Shares of Senior Housing Properties Trust (NASDAQ:DHC), a real estate investment trust (REIT), are getting beaten down in response to a new deal with the company's largest tenant, Five Star Senior Living (NASDAQ:FVE). Investors upset with plans to modify arrangements with the troubled operator have driven the stock 17.6% lower as of 12:08 p.m. EDT on Tuesday.
Earlier this year, Senior Housing warned us that Five Star was about to go belly up. That's a problem, because properties leased to Five Star, plus others that are managed by Five Star, were responsible for 84% of total net operating income (NOI) reported by Senior Housing last year.
Today we learned that Senior Housing is terminating all leases and management agreements with Five Star and replacing them with new management agreements for all 261 Five Star-operated senior living communities. In order to make up for the expected losses, Senior Housing plans on cutting its annual dividend payout from $1.56 per share to somewhere between $0.55 and $0.65 per share.
Investors would probably prefer it if Senior Housing transitioned those properties, but Medicare and Medicaid budget cuts that are hurting Five Star make it awfully tough to find an operator willing to take similar risks.

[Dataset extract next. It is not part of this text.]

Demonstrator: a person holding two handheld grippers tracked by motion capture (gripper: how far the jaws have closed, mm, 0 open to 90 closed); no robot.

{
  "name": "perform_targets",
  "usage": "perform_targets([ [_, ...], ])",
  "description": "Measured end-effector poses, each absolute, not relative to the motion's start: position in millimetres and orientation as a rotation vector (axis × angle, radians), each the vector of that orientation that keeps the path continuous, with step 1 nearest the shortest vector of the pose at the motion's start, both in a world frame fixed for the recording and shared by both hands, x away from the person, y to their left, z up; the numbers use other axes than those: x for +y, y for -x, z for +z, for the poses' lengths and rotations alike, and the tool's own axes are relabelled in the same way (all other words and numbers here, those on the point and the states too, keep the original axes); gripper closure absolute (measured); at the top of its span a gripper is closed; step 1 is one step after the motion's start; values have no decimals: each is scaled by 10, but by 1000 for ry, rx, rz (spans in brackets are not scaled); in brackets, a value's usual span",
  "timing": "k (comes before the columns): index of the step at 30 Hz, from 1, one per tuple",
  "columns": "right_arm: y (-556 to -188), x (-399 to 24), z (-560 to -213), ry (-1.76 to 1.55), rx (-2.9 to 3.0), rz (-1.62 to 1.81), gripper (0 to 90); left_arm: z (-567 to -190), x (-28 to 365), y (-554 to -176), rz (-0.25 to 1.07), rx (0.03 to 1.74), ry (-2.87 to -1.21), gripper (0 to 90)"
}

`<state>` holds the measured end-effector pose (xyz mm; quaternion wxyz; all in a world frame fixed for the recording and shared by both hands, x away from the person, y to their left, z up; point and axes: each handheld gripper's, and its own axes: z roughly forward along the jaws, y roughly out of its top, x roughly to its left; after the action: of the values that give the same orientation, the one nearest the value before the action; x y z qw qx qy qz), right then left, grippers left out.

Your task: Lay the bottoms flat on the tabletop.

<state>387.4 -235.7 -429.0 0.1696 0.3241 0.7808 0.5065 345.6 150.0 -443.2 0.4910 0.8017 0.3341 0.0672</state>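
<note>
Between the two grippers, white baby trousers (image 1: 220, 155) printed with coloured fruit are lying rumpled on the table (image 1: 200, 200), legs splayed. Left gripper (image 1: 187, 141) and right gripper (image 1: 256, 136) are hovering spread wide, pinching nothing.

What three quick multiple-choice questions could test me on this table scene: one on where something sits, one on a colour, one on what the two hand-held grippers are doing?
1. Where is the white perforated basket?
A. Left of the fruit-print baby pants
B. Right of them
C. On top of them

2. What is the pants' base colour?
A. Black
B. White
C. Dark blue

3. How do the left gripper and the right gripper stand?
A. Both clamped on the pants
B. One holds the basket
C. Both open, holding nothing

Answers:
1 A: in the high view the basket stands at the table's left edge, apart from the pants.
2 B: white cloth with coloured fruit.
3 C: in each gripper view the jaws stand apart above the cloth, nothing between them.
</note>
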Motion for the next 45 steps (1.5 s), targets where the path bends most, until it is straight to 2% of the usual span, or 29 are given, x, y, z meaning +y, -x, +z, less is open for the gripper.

Senior Housing tried to smooth over slashing its dividend by telling shareholders about its new ownership stake in Five Star. Senior Housing shareholders will receive rights to shares equal to 51% ownership of Five Star.
This REIT was in the middle of expanding its reach to include medical office buildings, but diversification hasn't happened quickly enough. With far less income, Senior Housing needs to sell up to $900 million worth of properties this year in order to lower debt to a manageable level.
Despite the stock's tumble, the midpoint of the proposed dividend offers a measly 6.1% yield that isn't worth the risk.